For those of you looking for where the job growth will be when the big companies ‘fire’ you for cheaper AI companions (ah, the image of a manager with a sychophantic AI staff and no one else makes me smile), this is where I believe thousands of real architects will be needed.
The reason a certified architect is the right person for the restaurant chain, the school district, and the police department is precisely because those organizations cannot afford five specialists. They need one person who can see the business as a whole. Who understands what the vendors are actually selling. Who can direct a contractor without losing the thread of why it matters. Who can make a principled decision about integration and data and platform choice and still walk back into the dining room and explain to the owner why it matters to her margins. Who can dive in and solve deeply technical issues with for them extremely big consequences. They need to be skilled. They need to be ethical. They need to be affordable. That is not a scaled-down version of some half-baked management theory consultants and speakers call architecture. That is architecture doing what it was always meant to do. Building beautiful things that matter to people and business in ways they cannot do themselves. Thats why I started. I bet it is why you started as well.

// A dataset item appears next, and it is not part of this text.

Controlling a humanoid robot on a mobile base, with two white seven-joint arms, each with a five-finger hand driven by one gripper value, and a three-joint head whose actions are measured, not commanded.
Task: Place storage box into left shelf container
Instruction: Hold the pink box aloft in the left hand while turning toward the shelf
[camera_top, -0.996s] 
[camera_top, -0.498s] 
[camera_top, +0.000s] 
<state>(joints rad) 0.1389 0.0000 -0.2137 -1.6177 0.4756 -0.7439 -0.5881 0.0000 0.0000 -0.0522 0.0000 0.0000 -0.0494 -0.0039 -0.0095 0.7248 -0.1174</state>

Approximately 98% of all companies in markets like Canada qualify as small and medium businesses, employing the majority of the working population. These organizations are not a niche. They are the default. The enterprise has always been the exception. This is as big in Europe. With the movement of Gen Z AWAY from big business and the movement of people AWAY from big tech, it has growing momentum.
This was a vision I always wanted for us. How many real architects do the businesses in your town NEED (even if they may not know it yet). That’s how doctors, lawyers and building architects work. Locally. Naturally. Towards outcomes you can actually feel.
The BTABoK gives contract architects everything needed to serve this market well. The solution architecture practice, the engagement model, the canvases, the lifecycle tools. What does not scale down easily is the attitude that a small engagement is beneath us. That is the narrative that needs to change.
If you are thinking about independent or contract work, a few things in the BTABoK are directly relevant. First I am dedicated to helping this market succeed. Im very interested in your thoughts about the tools we will need to make it happen (job boards? contract lists? local outreach materials?)
The btabok itself is shaped around this. The Architecture Lifecycle is the flexible engagement model a solo practitioner needs when the client has no internal practice to plug into. The Solution Architecture specialization give the principled framework for decisions that are right-sized and traceable. And the career path materials make the case for why an independently credentialed architect, carrying CITA and grounded in the BTABoK, has something genuinely differentiating to offer a client who has never heard the word architecture used in a technology context before.
That client is everywhere. They are your neighbors. They are the businesses you walk past every day. They are making consequential technology decisions right now without anyone in the room who knows what they are doing.
Bigger is not better. Better is better. The cathedrals that last are not always the largest ones.